■ Activity ■
Could you set down the listing below exactly and omit its images?

___

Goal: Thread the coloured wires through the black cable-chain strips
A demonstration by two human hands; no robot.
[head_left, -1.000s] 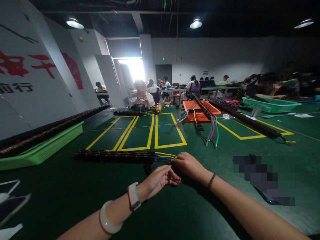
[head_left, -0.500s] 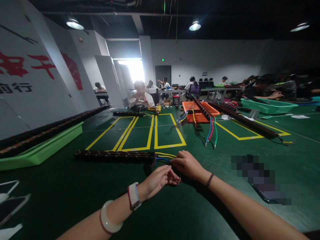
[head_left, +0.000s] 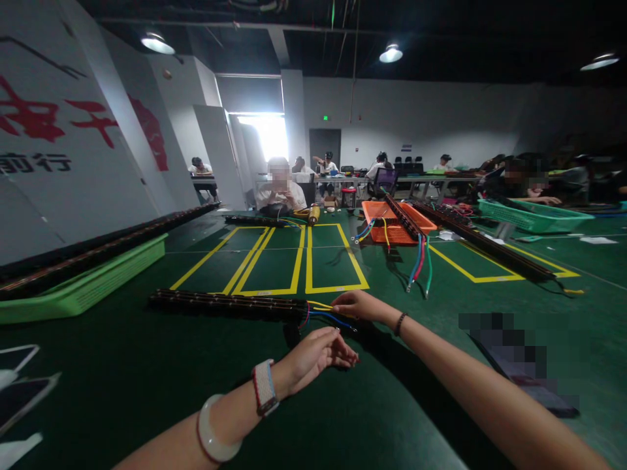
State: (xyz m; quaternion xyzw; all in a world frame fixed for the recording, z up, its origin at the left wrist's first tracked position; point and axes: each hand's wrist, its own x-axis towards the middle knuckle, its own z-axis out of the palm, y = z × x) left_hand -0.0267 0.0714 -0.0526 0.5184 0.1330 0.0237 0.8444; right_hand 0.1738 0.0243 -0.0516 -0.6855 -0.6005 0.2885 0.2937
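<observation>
A long black stator-like strip, a bundle with copper-coloured lines along it (head_left: pixel 230 305), lies on the green table. Yellow, blue and red wires leave its right end. My right hand (head_left: pixel 360 307) is closed, thumb and fingers pinching the yellow wires (head_left: pixel 321 305) just right of that end. The blue wire (head_left: pixel 333 317) runs below that hand, and its metal terminal shows free at the tip. Nearer to me, my left hand (head_left: pixel 321 356) is half curled with thumb and fingers apart. Nothing shows in it, though its palm is partly hidden.
A green basket (head_left: pixel 98 281) with long black strips stands at the left. An orange basket (head_left: pixel 392 228) holding another strip with coloured wires is ahead right. A blurred dark phone-like object (head_left: pixel 526 372) lies right. Yellow tape rectangles mark the table. People sit beyond.
My right hand has shifted up and slightly left along the yellow wires. The blue wire's terminal has come into sight below it. My left hand has moved slightly down, away from the wires.
</observation>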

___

■ Result of this exercise ■
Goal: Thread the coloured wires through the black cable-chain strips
A demonstration by two human hands; no robot.
[head_left, -1.000s] 
[head_left, -0.500s] 
[head_left, +0.000s] 
State: (xyz m; quaternion xyzw; all in a world frame fixed for the recording, z up, its origin at the left wrist's first tracked position; point and axes: each hand's wrist, its own x-axis towards the middle knuckle, its own z-axis out of the palm, y = z × x) left_hand -0.0267 0.0714 -0.0526 0.5184 0.1330 0.0237 0.8444; right_hand 0.1738 0.0243 -0.0516 -0.6855 -0.6005 0.2885 0.2937
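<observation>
A long black stator-like strip, a bundle with copper-coloured lines along it (head_left: pixel 230 305), lies on the green table. Yellow, blue and red wires leave its right end. My right hand (head_left: pixel 360 307) is closed, thumb and fingers pinching the yellow wires (head_left: pixel 321 305) just right of that end. The blue wire (head_left: pixel 333 317) runs below that hand, and its metal terminal shows free at the tip. Nearer to me, my left hand (head_left: pixel 321 356) is half curled with thumb and fingers apart. Nothing shows in it, though its palm is partly hidden.
A green basket (head_left: pixel 98 281) with long black strips stands at the left. An orange basket (head_left: pixel 392 228) holding another strip with coloured wires is ahead right. A blurred dark phone-like object (head_left: pixel 526 372) lies right. Yellow tape rectangles mark the table. People sit beyond.
My right hand has shifted up and slightly left along the yellow wires. The blue wire's terminal has come into sight below it. My left hand has moved slightly down, away from the wires.
</observation>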

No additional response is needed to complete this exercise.